Based on its latest estimates made today, Wacker Chemie AG expects several key financial performance indicators for 2019 to be weaker than previously projected. The main reason is the continued absence of the polysilicon-price recovery that WACKER, in consensus with many market experts, anticipated for the second half of 2019. Additionally, the slowing global economic trend is dampening WACKER’s business.
In detail, WACKER now forecasts the following:
Group sales for full-year 2019 are likely to be on par with last year (previous guidance: mid-single-digit percentage increase). EBITDA is anticipated to be some 30 percent below last year’s level (previous guidance: 10 to 20 percent lower than a year ago). Full-year net income is expected to be slightly positive (previous guidance: substantially lower than last year).
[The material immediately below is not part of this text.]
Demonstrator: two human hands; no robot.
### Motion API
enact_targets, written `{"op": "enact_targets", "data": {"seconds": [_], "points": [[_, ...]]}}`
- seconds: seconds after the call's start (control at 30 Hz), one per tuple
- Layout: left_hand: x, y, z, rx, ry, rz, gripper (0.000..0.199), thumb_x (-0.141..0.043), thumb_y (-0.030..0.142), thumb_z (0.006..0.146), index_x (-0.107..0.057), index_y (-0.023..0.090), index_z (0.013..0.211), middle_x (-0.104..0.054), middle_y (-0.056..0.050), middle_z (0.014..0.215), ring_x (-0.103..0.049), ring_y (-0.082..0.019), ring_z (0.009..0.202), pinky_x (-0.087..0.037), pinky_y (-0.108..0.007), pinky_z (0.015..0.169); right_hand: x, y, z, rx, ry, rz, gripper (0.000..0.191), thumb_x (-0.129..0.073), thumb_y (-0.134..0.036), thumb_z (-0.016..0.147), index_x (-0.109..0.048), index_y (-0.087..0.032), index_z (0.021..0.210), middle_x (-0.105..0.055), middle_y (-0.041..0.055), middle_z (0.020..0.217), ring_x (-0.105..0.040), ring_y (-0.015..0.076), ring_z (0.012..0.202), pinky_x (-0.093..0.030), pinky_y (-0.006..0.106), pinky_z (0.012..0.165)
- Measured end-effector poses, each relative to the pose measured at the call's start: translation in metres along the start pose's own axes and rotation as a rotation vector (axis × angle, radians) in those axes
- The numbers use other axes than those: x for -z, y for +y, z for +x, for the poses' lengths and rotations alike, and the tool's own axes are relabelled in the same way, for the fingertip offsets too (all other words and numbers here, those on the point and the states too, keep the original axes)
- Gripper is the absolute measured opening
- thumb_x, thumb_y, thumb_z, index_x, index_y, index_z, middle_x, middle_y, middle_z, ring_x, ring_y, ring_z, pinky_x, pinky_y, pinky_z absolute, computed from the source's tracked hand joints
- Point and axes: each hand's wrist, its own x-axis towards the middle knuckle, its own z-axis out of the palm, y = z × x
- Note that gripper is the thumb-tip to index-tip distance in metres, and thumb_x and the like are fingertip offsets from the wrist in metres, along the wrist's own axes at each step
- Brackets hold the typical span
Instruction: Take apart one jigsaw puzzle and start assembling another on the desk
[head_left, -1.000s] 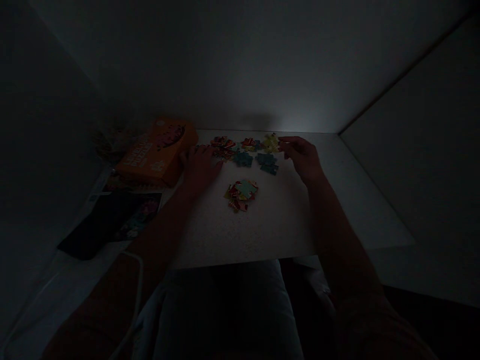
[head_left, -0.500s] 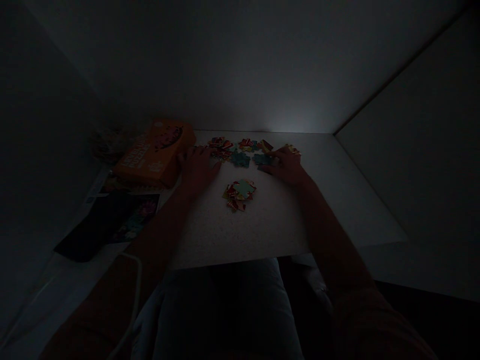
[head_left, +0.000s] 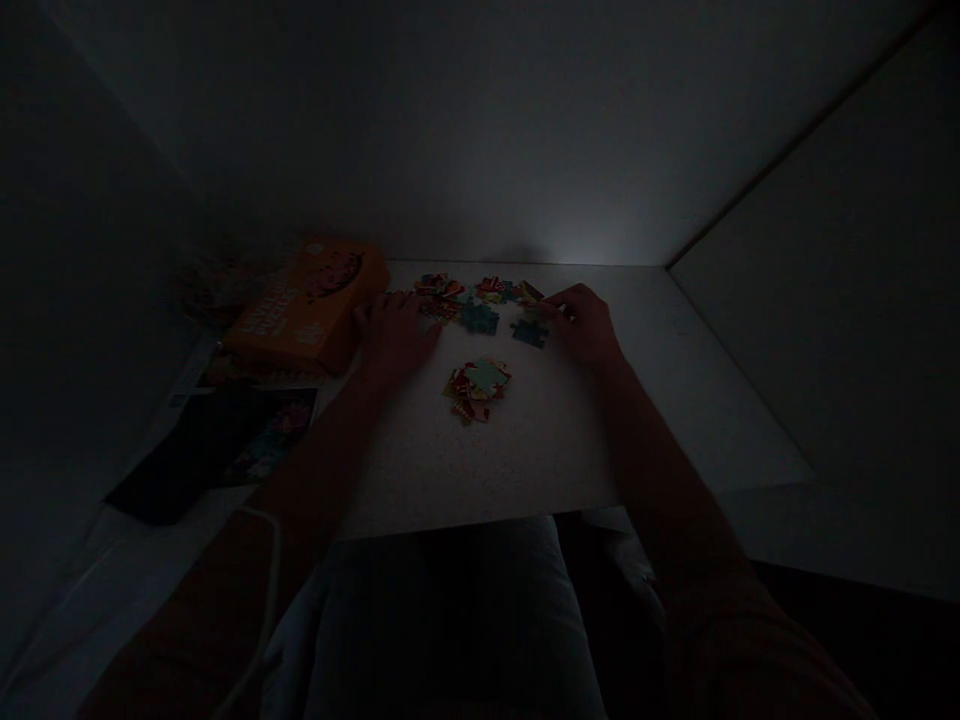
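My left hand (head_left: 396, 335) lies flat on the table with its fingers apart, between the orange box and a heap of red-and-orange puzzle pieces (head_left: 441, 290). My right hand (head_left: 589, 325) is curled, thumb and index finger pinched at the edge of a yellow-and-red puzzle piece (head_left: 529, 292); the dim light blurs the exact contact. Just below those fingertips a teal puzzle piece (head_left: 531, 332) lies by itself. Another teal piece (head_left: 478, 317) touches the left heap, and red-and-white pieces (head_left: 493, 289) sit behind it. Nearer me is a loose pile topped by a pale green piece (head_left: 487, 376).
An orange puzzle box (head_left: 307, 305) stands at the left. In front of it are a dark, long object (head_left: 187, 455) and a flowered card or booklet (head_left: 281, 430). A wall (head_left: 480, 150) rises behind the white table (head_left: 487, 480), whose front edge is near my lap.
My right hand has lifted and curled its fingers into a pinch. The right teal piece has shifted slightly towards me and turned, out from under the fingers. My left hand stays put.
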Motion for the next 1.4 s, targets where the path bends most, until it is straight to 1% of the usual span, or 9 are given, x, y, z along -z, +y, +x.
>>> {"op": "enact_targets", "data": {"seconds": [0.1, 0.2, 0.3, 0.43, 0.6, 0.77, 1.0, 1.2, 1.4], "points": [[-0.001, 0.000, 0.000, -0.005, 0.029, -0.025, 0.049, -0.065, 0.049, 0.107, -0.074, 0.025, 0.149, -0.069, -0.019, 0.158, -0.052, -0.048, 0.153, -0.036, -0.072, 0.126, -0.001, -0.005, 0.001, -0.076, 0.128, 0.120, 0.040, -0.066, -0.061, 0.107, -0.082, -0.025, 0.097, -0.078, 0.0110, 0.102, -0.069, 0.0259, 0.084, -0.058, 0.043, 0.084], [-0.001, 0.003, 0.001, -0.041, 0.092, -0.120, 0.047, -0.066, 0.053, 0.109, -0.074, 0.027, 0.146, -0.071, -0.018, 0.155, -0.057, -0.045, 0.151, -0.036, -0.068, 0.128, -0.004, -0.015, 0.001, -0.138, 0.125, 0.285, 0.050, -0.066, -0.071, 0.103, -0.081, -0.024, 0.094, -0.076, 0.0069, 0.088, -0.065, 0.0235, 0.077, -0.053, 0.039, 0.074], [0.000, 0.009, 0.000, -0.137, 0.085, -0.325, 0.047, -0.071, 0.049, 0.108, -0.072, 0.026, 0.149, -0.078, -0.015, 0.145, -0.068, -0.037, 0.140, -0.042, -0.061, 0.129, -0.007, -0.032, -0.002, -0.141, 0.014, 0.428, 0.063, -0.069, -0.086, 0.095, -0.079, -0.024, 0.087, -0.067, 0.0027, 0.074, -0.059, 0.0209, 0.071, -0.047, 0.036, 0.067], [-0.001, 0.017, -0.001, -0.262, -0.035, -0.654, 0.053, -0.080, 0.051, 0.102, -0.074, 0.024, 0.147, -0.084, -0.011, 0.123, -0.078, -0.029, 0.117, -0.058, -0.046, 0.113, -0.010, -0.061, -0.009, -0.100, -0.179, 0.572, 0.065, -0.075, -0.091, 0.088, -0.079, -0.026, 0.086, -0.063, 0.0007, 0.071, -0.058, 0.0206, 0.071, -0.047, 0.035, 0.067], [-0.005, 0.020, -0.001, -0.289, -0.135, -0.740, 0.042, -0.081, 0.048, 0.098, -0.080, 0.024, 0.132, -0.084, -0.008, 0.119, -0.077, -0.025, 0.108, -0.062, -0.039, 0.102, -0.016, -0.083, -0.013, -0.092, -0.301, 0.595, 0.059, -0.076, -0.087, 0.090, -0.081, -0.029, 0.092, -0.071, 0.0032, 0.079, -0.064, 0.0244, 0.079, -0.054, 0.040, 0.073], [-0.011, 0.018, 0.003, -0.149, -0.062, -0.751, 0.038, -0.082, 0.046, 0.098, -0.077, 0.023, 0.127, -0.084, -0.008, 0.120, -0.076, -0.024, 0.104, -0.062, -0.038, 0.099, -0.021, -0.079, -0.012, -0.108, -0.284, 0.646, 0.060, -0.088, -0.086, 0.079, -0.081, -0.031, 0.104, -0.080, 0.0060, 0.100, -0.071, 0.0284, 0.093, -0.061, 0.045, 0.085], [-0.012, 0.013, 0.010, -0.015, -0.017, -0.926, 0.033, -0.075, 0.053, 0.105, -0.076, 0.022, 0.116, -0.084, -0.008, 0.111, -0.079, -0.022, 0.099, -0.065, -0.034, 0.090, -0.010, -0.076, -0.016, -0.090, -0.422, 0.694, 0.056, -0.093, -0.078, 0.078, -0.080, -0.030, 0.104, -0.075, 0.0026, 0.088, -0.069, 0.0250, 0.084, -0.058, 0.041, 0.078], [-0.009, 0.014, 0.012, -0.033, -0.041, -0.967, 0.028, -0.072, 0.049, 0.107, -0.075, 0.021, 0.106, -0.083, -0.007, 0.102, -0.077, -0.019, 0.094, -0.064, -0.031, 0.088, -0.013, -0.075, -0.014, -0.085, -0.327, 0.560, 0.059, -0.085, -0.084, 0.081, -0.076, -0.031, 0.105, -0.072, 0.0034, 0.092, -0.063, 0.0242, 0.082, -0.050, 0.039, 0.074], [-0.007, 0.022, 0.007, -0.120, -0.163, -0.923, 0.025, -0.071, 0.046, 0.107, -0.079, 0.022, 0.106, -0.084, -0.007, 0.104, -0.078, -0.020, 0.093, -0.065, -0.033, 0.088, -0.022, -0.079, -0.014, -0.077, -0.313, 0.596, 0.058, -0.076, -0.087, 0.087, -0.074, -0.030, 0.093, -0.074, 0.0051, 0.092, -0.064, 0.0267, 0.087, -0.054, 0.043, 0.083]]}}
Net cash flow should be clearly positive, but lower than last year (previous guidance: clearly positive and substantially higher than last year).
WACKER’s forecast has not changed for the EBITDA margin, which is likely to be substantially lower than a year ago. Projections are also unchanged for capital expenditures, net financial debt, depreciation and ROCE. As with the previous forecast, WACKER’s guidance does not include proceeds from insurance compensation.
According to preliminary and unaudited figures, Group sales for Q3 2019 amount to about €1,270 million. WACKER expects third-quarter EBITDA of around €270 million. This sum includes special income of about €112 million in insurance compensation for the damage incurred following the incident at the Charleston site in 2017. The company booked this amount under the WACKER POLYSILICON division in the reporting quarter. WACKER will publish its interim report for Q3 2019 on October 24, 2019.